Guardo lembranças que o tempo não apaga. Como a da 3ª edição, em dezembro de 1999. Mau pai, Antonio Marques dos Santos, passou no meu escritório, pegou alguns exemplares da revista e seguiu viagem para o final de ano. Aquela foi a sua despedida.

Ele faleceu em São Paulo, no dia 03 de janeiro de 2000, e foi sepultado em Dourados no dia 04 de janeiro.

A Conexão Cidade cresceu, evoluiu e ultrapassou fronteiras.
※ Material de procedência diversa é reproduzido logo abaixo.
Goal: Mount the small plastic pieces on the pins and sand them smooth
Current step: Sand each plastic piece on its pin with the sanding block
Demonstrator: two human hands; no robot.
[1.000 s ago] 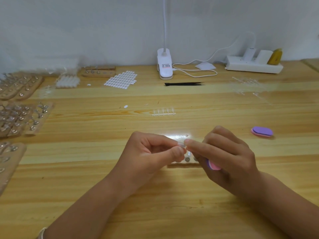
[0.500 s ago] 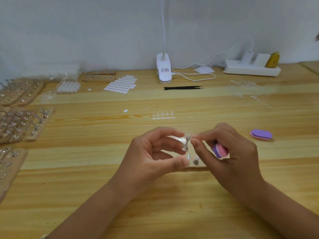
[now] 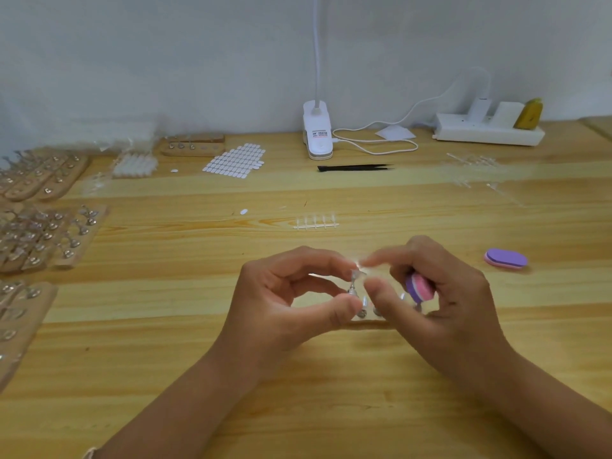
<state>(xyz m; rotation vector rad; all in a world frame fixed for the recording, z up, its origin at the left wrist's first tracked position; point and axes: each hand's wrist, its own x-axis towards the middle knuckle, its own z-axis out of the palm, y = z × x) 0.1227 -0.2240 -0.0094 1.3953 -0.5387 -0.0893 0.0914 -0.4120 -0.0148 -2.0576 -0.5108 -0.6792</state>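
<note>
Pin (image 3: 352,287) — left hand (image 3: 291,304) pinches; right hand (image 3: 458,313) grips buffer (image 3: 421,286).

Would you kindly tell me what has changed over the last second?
The left hand has spread its pinch and now holds the pin upright, finger above, thumb below. The right hand touches the clear piece on top; its sanding block has turned into view. The spare block and tweezers lie unmoved.
</note>
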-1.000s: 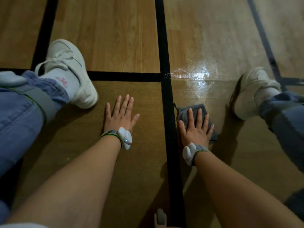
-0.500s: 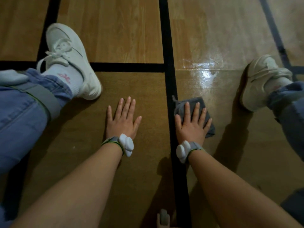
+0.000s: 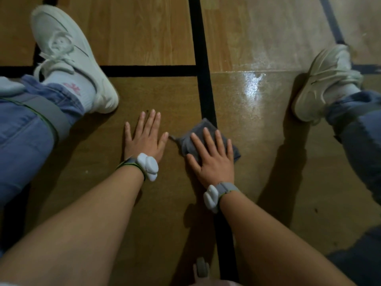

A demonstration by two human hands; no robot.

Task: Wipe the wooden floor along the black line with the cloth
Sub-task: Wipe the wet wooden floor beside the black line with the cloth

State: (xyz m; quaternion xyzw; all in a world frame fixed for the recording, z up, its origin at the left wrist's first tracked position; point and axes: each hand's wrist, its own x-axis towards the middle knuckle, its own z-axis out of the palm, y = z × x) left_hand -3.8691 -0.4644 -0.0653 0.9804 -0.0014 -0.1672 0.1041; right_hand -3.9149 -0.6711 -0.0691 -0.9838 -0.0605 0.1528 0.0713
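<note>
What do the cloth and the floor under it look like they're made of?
Cloth: soft grey fabric, possibly microfibre; it bunches and folds under the right hand. Floor: wood or wood-look laminate, grain streaks visible, with a glossy, possibly wet patch.

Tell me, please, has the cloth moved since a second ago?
Yes: the cloth has slid left onto the black line; it lay just right of it.
</note>
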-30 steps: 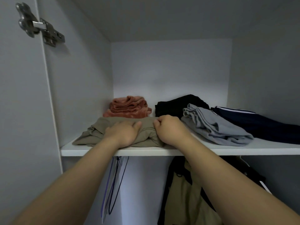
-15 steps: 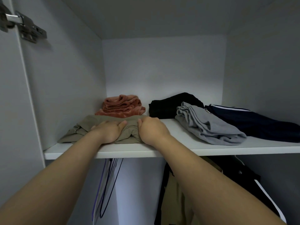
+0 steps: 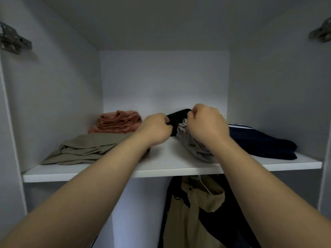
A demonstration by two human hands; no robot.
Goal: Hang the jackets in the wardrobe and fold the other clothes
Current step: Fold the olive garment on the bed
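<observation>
Through the head camera we look into the wardrobe (image 3: 161, 77), whose shelf (image 3: 170, 163) crosses the middle of the frame. Our left hand (image 3: 154, 128), at centre frame, has its fingers curled and pinches the left edge of the black garment (image 3: 179, 116) lying toward the back of the shelf, probably to square or shift that fold. Our right hand (image 3: 207, 122), just right of centre, is a curled fist where the black garment meets the grey garment (image 3: 193, 145). Its fingers are hidden, so we cannot tell what they grip, if anything. The folded pieces lie in separate piles, presumably so each can be lifted alone: the khaki garment (image 3: 86, 149) at lower left, near the shelf's front edge; the rust-pink garment (image 3: 118, 120) behind it; and the navy garment (image 3: 259, 142) at right, touching the grey one. Below the shelf, at the lower centre of the frame, a tan and black jacket (image 3: 197, 212) hangs on a hanger (image 3: 204, 185), so we judge the hanging done and the shelf being tidied.
</observation>
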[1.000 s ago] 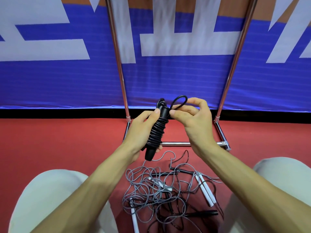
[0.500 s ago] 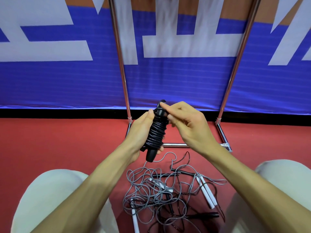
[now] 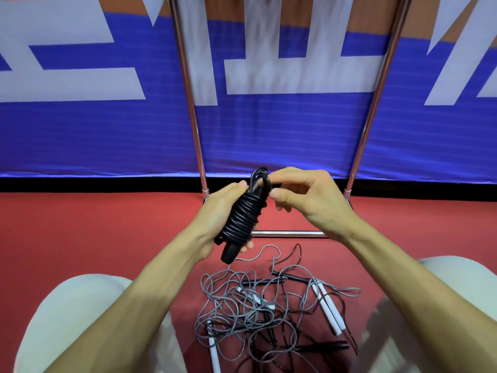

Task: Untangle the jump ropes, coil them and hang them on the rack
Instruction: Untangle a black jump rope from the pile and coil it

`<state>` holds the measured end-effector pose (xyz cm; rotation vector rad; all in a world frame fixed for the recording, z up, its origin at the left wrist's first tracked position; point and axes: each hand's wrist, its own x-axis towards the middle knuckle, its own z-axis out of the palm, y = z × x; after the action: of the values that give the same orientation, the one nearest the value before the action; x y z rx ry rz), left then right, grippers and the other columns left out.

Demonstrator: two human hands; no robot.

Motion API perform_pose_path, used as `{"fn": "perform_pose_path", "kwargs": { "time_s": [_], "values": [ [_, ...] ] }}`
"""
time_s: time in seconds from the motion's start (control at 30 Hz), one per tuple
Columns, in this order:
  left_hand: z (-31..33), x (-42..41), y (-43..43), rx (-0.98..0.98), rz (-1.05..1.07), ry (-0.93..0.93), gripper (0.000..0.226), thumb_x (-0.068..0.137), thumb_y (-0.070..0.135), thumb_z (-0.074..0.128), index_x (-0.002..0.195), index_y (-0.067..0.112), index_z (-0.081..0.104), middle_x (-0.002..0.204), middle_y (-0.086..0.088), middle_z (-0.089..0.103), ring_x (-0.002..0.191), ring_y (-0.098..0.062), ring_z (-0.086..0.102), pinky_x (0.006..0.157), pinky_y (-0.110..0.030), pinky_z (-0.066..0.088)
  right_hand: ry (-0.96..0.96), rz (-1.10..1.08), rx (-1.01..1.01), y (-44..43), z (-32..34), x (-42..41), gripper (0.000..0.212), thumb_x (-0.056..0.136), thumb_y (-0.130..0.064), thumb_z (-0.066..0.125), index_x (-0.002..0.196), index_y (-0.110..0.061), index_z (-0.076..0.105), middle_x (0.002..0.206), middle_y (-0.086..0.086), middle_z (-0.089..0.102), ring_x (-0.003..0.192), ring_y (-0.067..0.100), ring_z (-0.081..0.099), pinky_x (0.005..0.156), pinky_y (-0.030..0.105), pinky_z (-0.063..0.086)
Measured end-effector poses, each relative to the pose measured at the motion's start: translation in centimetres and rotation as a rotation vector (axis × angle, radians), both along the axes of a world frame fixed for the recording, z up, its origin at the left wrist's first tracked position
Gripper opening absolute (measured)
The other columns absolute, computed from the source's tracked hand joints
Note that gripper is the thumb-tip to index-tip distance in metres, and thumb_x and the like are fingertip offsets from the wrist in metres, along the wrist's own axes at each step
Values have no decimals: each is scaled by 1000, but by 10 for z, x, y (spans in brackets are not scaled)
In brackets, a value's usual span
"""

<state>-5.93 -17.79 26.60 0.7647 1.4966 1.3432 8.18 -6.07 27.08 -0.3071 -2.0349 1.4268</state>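
Observation:
My left hand (image 3: 219, 219) grips a black jump rope (image 3: 243, 219) whose cord is wound tightly round its handles, tilted with the lower handle end pointing down. My right hand (image 3: 301, 197) pinches the cord's loop end at the top of the bundle. Below, on the red floor, lies a tangle of grey and black ropes (image 3: 258, 308) with white handles (image 3: 329, 310) and a black handle (image 3: 325, 345). The chrome rack (image 3: 192, 111) stands just beyond my hands; its top bar is out of view.
The rack's low crossbar (image 3: 287, 233) runs across the floor behind the bundle, and its right upright (image 3: 376, 103) rises in front of a blue and white banner (image 3: 269, 130). My knees in light trousers (image 3: 80, 319) flank the rope pile.
The open loop my right hand held above the bundle has been drawn down tight onto the top of the handles. The view has tilted up slightly.

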Motion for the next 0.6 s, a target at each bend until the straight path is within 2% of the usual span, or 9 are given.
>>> {"fn": "perform_pose_path", "kwargs": {
  "time_s": [0.07, 0.17, 0.27, 0.33, 0.4, 0.47, 0.53, 0.6],
  "values": [
    [-1, 1, 1, 8, 20, 2, 37, 101, 42, 43, 111, 8, 53, 72, -20, 63, 49, -35, 60, 44, -35, 52, 84, -71, -100, -3, -3, -3, 18, 86, 2, 63, 98, -8, 72, 84, 10, 71, 59, 13, 56, 55, 24, 43],
    [-1, 6, 2, 16, 60, 33, 37, 101, 41, 43, 110, 8, 57, 79, -20, 67, 51, -35, 62, 46, -35, 51, 200, -170, -249, -10, -6, -11, 21, 86, 0, 63, 97, -16, 72, 77, 6, 70, 58, 14, 53, 54, 23, 42],
    [-3, 8, 4, 47, 129, 27, 31, 101, 37, 44, 107, 12, 61, 92, -21, 71, 55, -38, 63, 48, -37, 51, 224, -271, -273, -12, -6, -15, 22, 82, -2, 69, 92, -20, 75, 71, 10, 67, 56, 15, 51, 54, 24, 43],
    [-4, 10, 5, 55, 182, 24, 27, 100, 34, 45, 103, 14, 63, 96, -24, 69, 57, -38, 63, 46, -35, 51, 173, -363, -171, -12, -6, -17, 19, 79, -6, 74, 92, -19, 75, 62, 3, 66, 52, 13, 50, 54, 25, 45],
    [-5, 12, 6, 66, 230, 34, 24, 99, 29, 47, 101, 13, 64, 89, -27, 65, 57, -37, 62, 42, -31, 48, 104, -486, 28, -12, -7, -20, 16, 78, -13, 77, 92, -20, 76, 56, -2, 64, 47, 11, 53, 57, 26, 48],
    [-8, 15, 7, 104, 280, 53, 21, 99, 25, 49, 100, 15, 67, 81, -24, 63, 56, -34, 59, 40, -32, 49, 42, -560, 231, -12, -10, -22, 11, 78, -18, 77, 89, -17, 78, 56, 0, 65, 50, 14, 58, 61, 30, 49],
    [-12, 18, 8, 163, 326, 84, 22, 100, 24, 49, 106, 21, 69, 84, -24, 66, 60, -29, 59, 47, -38, 54, -21, -587, 369, -11, -12, -24, 9, 79, -22, 75, 83, -15, 79, 55, 5, 64, 53, 22, 59, 61, 32, 45],
    [-15, 19, 9, 218, 353, 122, 25, 100, 22, 49, 111, 27, 71, 82, -14, 71, 65, -22, 60, 61, -46, 55, -64, -592, 501, -8, -13, -24, 21, 80, -31, 67, 77, -14, 78, 52, 8, 59, 51, 27, 54, 57, 34, 40]
  ]
}}
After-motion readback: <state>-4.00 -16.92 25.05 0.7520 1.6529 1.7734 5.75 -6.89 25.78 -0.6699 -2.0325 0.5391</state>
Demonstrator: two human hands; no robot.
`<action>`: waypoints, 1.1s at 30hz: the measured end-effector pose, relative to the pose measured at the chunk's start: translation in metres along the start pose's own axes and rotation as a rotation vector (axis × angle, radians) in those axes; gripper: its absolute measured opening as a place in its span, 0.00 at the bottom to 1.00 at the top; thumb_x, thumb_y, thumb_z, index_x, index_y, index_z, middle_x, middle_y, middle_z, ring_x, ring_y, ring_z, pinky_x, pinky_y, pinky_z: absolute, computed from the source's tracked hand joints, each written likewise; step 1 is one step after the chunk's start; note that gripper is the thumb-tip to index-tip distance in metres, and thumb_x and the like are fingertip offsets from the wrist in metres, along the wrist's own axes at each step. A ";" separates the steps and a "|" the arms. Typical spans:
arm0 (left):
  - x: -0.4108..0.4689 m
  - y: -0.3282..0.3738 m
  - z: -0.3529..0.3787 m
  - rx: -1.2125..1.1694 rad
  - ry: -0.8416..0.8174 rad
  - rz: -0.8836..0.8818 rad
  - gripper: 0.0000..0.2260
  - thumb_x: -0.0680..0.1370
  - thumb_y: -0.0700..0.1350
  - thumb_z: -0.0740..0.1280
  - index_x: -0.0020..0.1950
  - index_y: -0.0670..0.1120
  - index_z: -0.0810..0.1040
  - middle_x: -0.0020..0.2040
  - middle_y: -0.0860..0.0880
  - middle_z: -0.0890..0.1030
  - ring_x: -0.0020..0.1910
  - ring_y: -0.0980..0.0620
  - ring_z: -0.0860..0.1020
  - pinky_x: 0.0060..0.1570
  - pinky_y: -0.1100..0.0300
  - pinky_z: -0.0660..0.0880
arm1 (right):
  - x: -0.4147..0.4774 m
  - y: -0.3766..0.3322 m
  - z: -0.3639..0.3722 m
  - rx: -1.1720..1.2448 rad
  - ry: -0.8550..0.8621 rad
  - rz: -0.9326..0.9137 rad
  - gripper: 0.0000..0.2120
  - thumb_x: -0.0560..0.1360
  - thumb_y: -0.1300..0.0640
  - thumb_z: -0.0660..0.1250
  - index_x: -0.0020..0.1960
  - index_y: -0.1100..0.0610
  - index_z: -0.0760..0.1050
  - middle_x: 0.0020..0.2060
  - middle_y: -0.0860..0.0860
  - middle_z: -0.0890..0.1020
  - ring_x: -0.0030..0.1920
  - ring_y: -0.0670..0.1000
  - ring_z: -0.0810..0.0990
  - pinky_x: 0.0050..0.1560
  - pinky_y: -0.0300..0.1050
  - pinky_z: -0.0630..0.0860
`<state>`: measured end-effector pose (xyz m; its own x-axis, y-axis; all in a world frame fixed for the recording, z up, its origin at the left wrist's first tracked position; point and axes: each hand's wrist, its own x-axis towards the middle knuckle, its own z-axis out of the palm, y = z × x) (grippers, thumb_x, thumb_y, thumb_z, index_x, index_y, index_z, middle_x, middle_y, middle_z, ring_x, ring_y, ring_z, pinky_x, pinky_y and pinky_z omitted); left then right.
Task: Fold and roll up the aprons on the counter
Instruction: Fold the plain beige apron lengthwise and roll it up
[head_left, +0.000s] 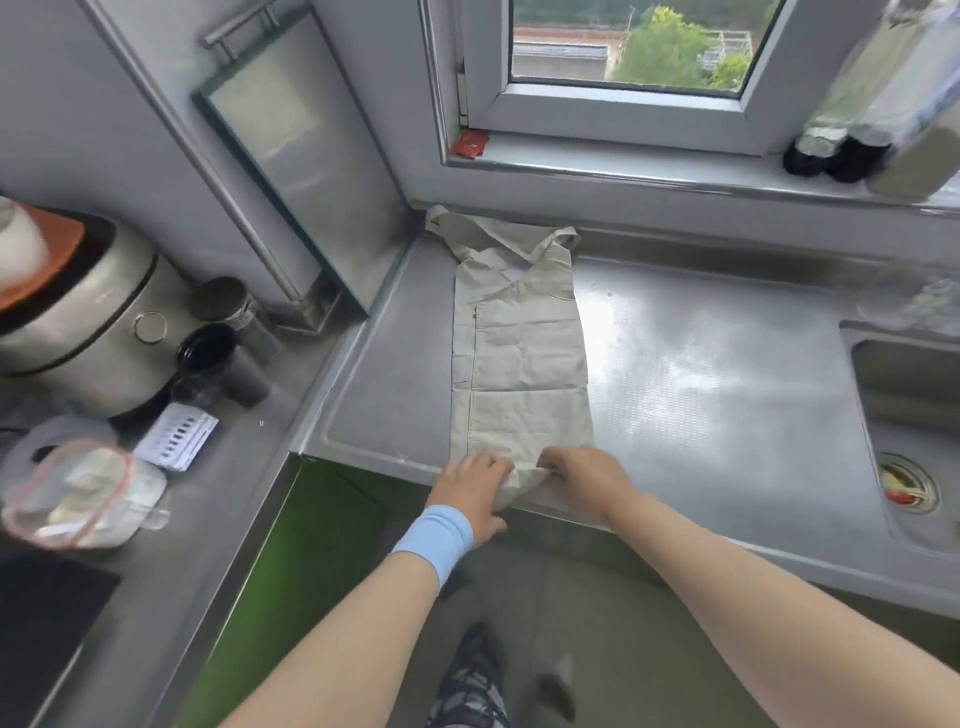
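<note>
Cream cotton, thin and creased: from the head view, the long cream cloth apron lies flat in a narrow folded strip on the grey stainless-steel counter. Its neck loop is toward the window wall and its hem is at the counter's near edge, well to the left of the steel sink basin. I judge the fabric light, soft and limp, with no stiffness of its own. It is likely to slide on the smooth steel, so a roll would need even tension across the full width. The proper hold is the near hem, one hand toward each corner. Both my forearms reach forward, palms down, hands side by side and almost touching at that hem. My left hand, above a light-blue wristband, has its fingers curled over the raised edge of the cloth. My right hand has its fingers bent and pinches the same turned-up fold. The rolling appears only just begun.
</note>
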<state>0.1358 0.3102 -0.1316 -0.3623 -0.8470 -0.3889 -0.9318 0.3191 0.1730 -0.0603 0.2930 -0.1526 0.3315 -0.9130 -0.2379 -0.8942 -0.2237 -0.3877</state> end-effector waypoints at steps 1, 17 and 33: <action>-0.002 0.002 -0.006 -0.036 0.024 -0.032 0.24 0.75 0.48 0.70 0.69 0.53 0.66 0.65 0.49 0.74 0.62 0.45 0.73 0.63 0.52 0.71 | -0.001 -0.001 -0.008 0.014 -0.025 0.021 0.10 0.78 0.47 0.63 0.53 0.50 0.78 0.49 0.50 0.84 0.50 0.57 0.82 0.41 0.46 0.71; 0.001 0.009 -0.121 -0.347 -0.219 -0.153 0.08 0.70 0.48 0.66 0.48 0.53 0.81 0.45 0.49 0.82 0.41 0.47 0.81 0.45 0.55 0.81 | -0.021 0.015 -0.127 0.485 -0.331 0.276 0.13 0.63 0.54 0.74 0.47 0.53 0.83 0.40 0.52 0.84 0.38 0.52 0.83 0.38 0.44 0.81; 0.134 -0.060 -0.084 -0.509 0.151 -0.332 0.26 0.72 0.52 0.72 0.69 0.54 0.68 0.67 0.48 0.72 0.66 0.46 0.70 0.66 0.53 0.68 | 0.106 0.055 -0.080 0.242 -0.166 0.301 0.46 0.66 0.63 0.72 0.76 0.41 0.53 0.63 0.53 0.68 0.63 0.58 0.73 0.56 0.47 0.77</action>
<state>0.1451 0.1417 -0.1182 -0.0131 -0.9290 -0.3700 -0.8529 -0.1828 0.4891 -0.0983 0.1564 -0.1277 0.1282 -0.8537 -0.5048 -0.8684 0.1492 -0.4729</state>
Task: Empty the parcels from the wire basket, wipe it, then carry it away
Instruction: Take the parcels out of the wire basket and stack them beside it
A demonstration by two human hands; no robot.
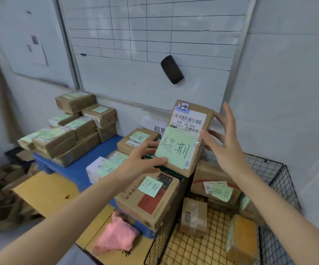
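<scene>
A flat parcel (193,115) with a green note (175,148) stuck to its face is held tilted up over the near left corner of the wire basket (281,169), above a big box (151,199) that stands just outside the wire. It is gripped at its lower left corner by the left hand (141,161), thumb on the front and fingers behind. The right hand (225,148) is spread flat with straight fingers at the parcel's right edge. Nothing is clasped by it, and whether its fingertips touch the cardboard cannot be told.

Three more items are seen inside the basket: a labelled parcel (219,192) at the far side, a small box (193,217) and a yellow packet (240,238) on the cardboard lining. The emptying is therefore judged only partly done. The pink cloth (116,232) (presumably meant for the wiping) lies unused beside the blue platform (74,169).

The main risk is judged to be the one-corner grip. If the parcel is swung across without support from the open hand, it may pivot and slip, and be dropped back into the basket or onto the big box. The note could also be peeled loose under the thumb. The platform is crowded with stacked parcels (74,134), so a careless placing may send a stack sliding.
</scene>
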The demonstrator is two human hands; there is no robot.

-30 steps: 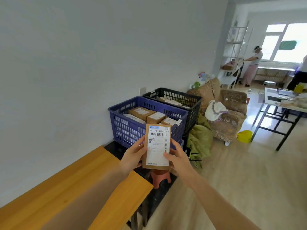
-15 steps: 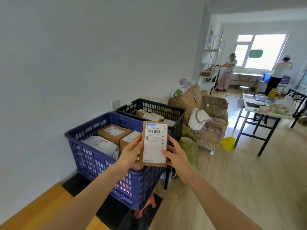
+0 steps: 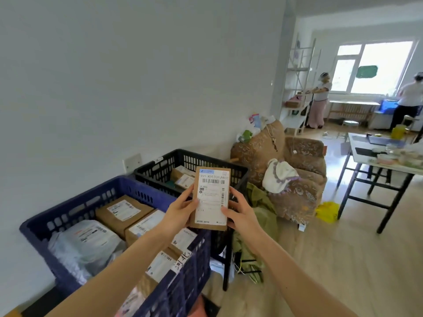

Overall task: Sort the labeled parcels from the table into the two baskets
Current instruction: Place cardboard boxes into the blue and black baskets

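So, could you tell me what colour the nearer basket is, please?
The nearer basket is blue; the head view shows it.

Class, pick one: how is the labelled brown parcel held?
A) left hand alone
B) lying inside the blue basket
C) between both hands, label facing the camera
C: the left hand and right hand each grip a side edge of the brown parcel, its printed label facing the camera.

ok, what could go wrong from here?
The left hand and right hand hold the parcel only by its side edges; it could slip. It hovers where the blue basket meets the black basket, so a mis-sort is possible. The blue basket looks nearly full; a parcel on top may slide out.
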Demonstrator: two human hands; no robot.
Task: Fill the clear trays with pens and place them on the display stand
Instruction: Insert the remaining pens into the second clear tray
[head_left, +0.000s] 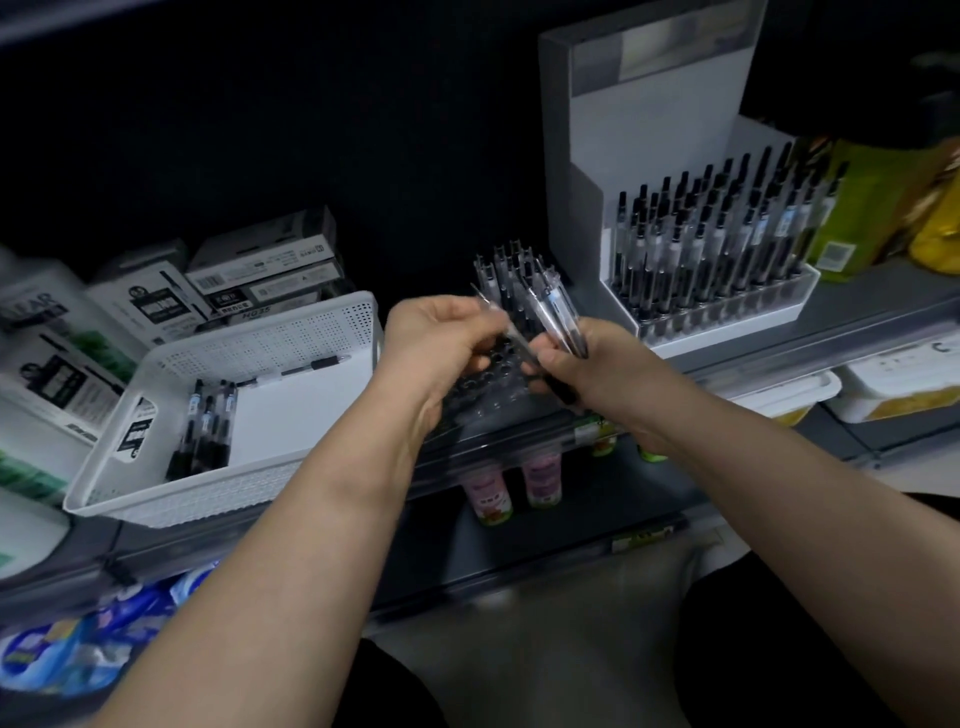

Hoje, além de suas raízes em Dourados, também está presente em Campo Grande, ampliando sua atuação e consolidando sua marca em todo o estado.

Cartunista Ziraldo em janeiro de 2001 lendo a Revista Conexão Cidade em Bonito no La Paloma Residence

Entramos no digital, nos reinventamos e acompanhamos as mudanças do tempo. Atualmente, nossa revista alcança leitores em diversos estados do país, com forte presença em cerca de 2.000 grupos de WhatsApp, listas de transmissão e redes sociais como Facebook e Instagram, atingindo um público estimado de mais de 500 mil pessoas. Mas, para mim, nenhum número é maior do que a história que construímos.

Chegar à edição 75 é motivo de orgulho. É olhar para trás e ver que valeu a pena não desistir. É entender que cada página publicada carrega não só informação, mas também um pouco da minha história, da minha luta e daquilo que herdei do meu pai.

Em maio de 2017 no Jornal O progresso com Dona Adiles do Amaral Torres

Se hoje a Revista Conexão Cidade é reconhecida e respeitada, é porque foi construída com base em princípios sólidos os mesmos que aprendi desde cedo. Esta edição 75 é dedicada ao meu pai.

Seguimos conectando pessoas, histórias e sonhos. E seguimos honrando aquilo que realmente importa.